Yes I am fully aware of what it is. Notice that Crossrail, the London Overground, S-bahn's in Germany and other developments worldwide are included in the Urban Transport forum, not this forum and for this reason it appears to be more appropriate to lump the LIRR in that forum. I know that it is rather difficult to divide the forum up as the lines blur in a lot of cases (look at the JR lines around major cities in Japan), but overall the LIRR appears to have more in common with those systems mentioned than true long distance commuter rail like the North Star service in Minneapolis (which is infrequent and runs only at peak hours).

Either way, it doesn't matter for this thread as it's started an interesting discussion.


----------



## Cirdan (Dec 7, 2010)

In Germany, there's currently a huge buzz about the new Stuttgart central station and the accompanying projects, dubbed as "Stuttgart21". The plan is to build a new HSR line to Ulm and Augsburg, a new HSR station at the airport, to replace the current terminal central station with an underground through station, build a number of railway tunnels under the city to access the station and sell the land on which the currend rails to the central station run in order to recoup some of the cost and redevelop the city center. Because of the influx on the landmark railway station and the adjacent historic park (Schlossgarten), as well as cost overruns before the project even started, there are numerous protests against the project, in particular the new central station.

project overview:










redevelopment of the city center (coloured parts will be new):











new central station (Hauptbahnhof):


----------



## Alseimik (Aug 30, 2010)

In Denmark, where building a new 2 lane line for capacity reasons, but its also the first HSR in Denmark, seen as the blue line here:










Simpler image:









The western line leads to the rest of Denmark, including the large cities of Odense, Aarhus and Aalborg, and right now, also the only direct link to Germany and the rest of Europe.

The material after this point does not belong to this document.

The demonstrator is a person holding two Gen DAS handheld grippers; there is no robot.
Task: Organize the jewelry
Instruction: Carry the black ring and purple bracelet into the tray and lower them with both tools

But we've just agreed with Germany to build a tunnel over the femern sea. which includes a new double track railways, making a much more direct line from Copenhagen to Hamburg and rest of Europe, for both passengers and freight, and this new HSR line which ends up in Ringsted, meets the southern very light trafficked regional line, which will become the line to this tunnel. Thus needing some modifications such as double track the whole way, and very possibly speed limit upgrade from the 160 km/h in the northern part, and 120 km/h in the rest, to 200 km/h at the whole line, thus making it a HSR after the standards. This is argued by our national rail already using the German HST Velaro as passengers trains from Copenhagen and to Hamburg. I'm really looking forward to this! Here's some pics and renders:

Femern tunnel:



















And the rail which connect Ringsted to the tunnel:











For fun, the DSB (National Rail) Velaro train, its very similar to the DB, as its also rented from DB, the only change is the logo up front, and on the sides;


----------



## Baron Hirsch (Jan 31, 2009)

Turkey is presently defintely thinking big in terms of railway projects. It wants to develop a network of HSR on a par with Spain. So far, the Istanbul-Eskisehir-Ankara-Sivas corridor is under construction, with branch lines to Bursa and Konya. Istanbul-Eskisehir should officially be in service in late 2013 (don't hold your breath), Eskisehir-Ankara is in service since 2009, Ankara-Sivas is partially under construction since 2009. The side branch to Konya is to start services in May of this year, and the tender for the larger section of the Bursa side branch will be awarded in the coming weeks. There are many more projects, but these are the ones where some work is going on.


----------



## Olov (Aug 26, 2010)

Sweden has two large tunnel projects under construction right now.
The first is the Hallandsås Tunnel.








Black is the existing single track and Red is the new dual track tunnel.
The old track has some steep inclines and is very curvy. The tunnel is 8,5km long and it's expected to open for traffic in 2015.
The borring started in 1992 (!) but was halted in 1997 after having major difficulties borring and sealing the walls and roof of the tunnel with poisonous Rhoca-Gil which was leaked in the local water streams.
From 2005 the project restarted with a new borring machine and by freezing the most difficult area to below zero temperatures.
In 2010 the first breakthrough was achieved in the eastern tunnel. Work has just begun in the western tunnel and is expected to break through in 2013-2014. 
The cost for the tunnel is estimated to be around 10,5 billion SEKs which is way over the original 1 billion.
More about the project http://en.wikipedia.org/wiki/Hallands%C3%A5s_Tunnel

And the other tunnel is Citybanan (The Stockholm City Line)
It's a double track tunnel under Stockholm inner city to be used by the City Commuter trains. Today there are only two tracks leading in and from the main station from the south which leads to a major congestion since all passenger-, cargo- and commuter trains has to share the same track. The new tunnel will double the capacity.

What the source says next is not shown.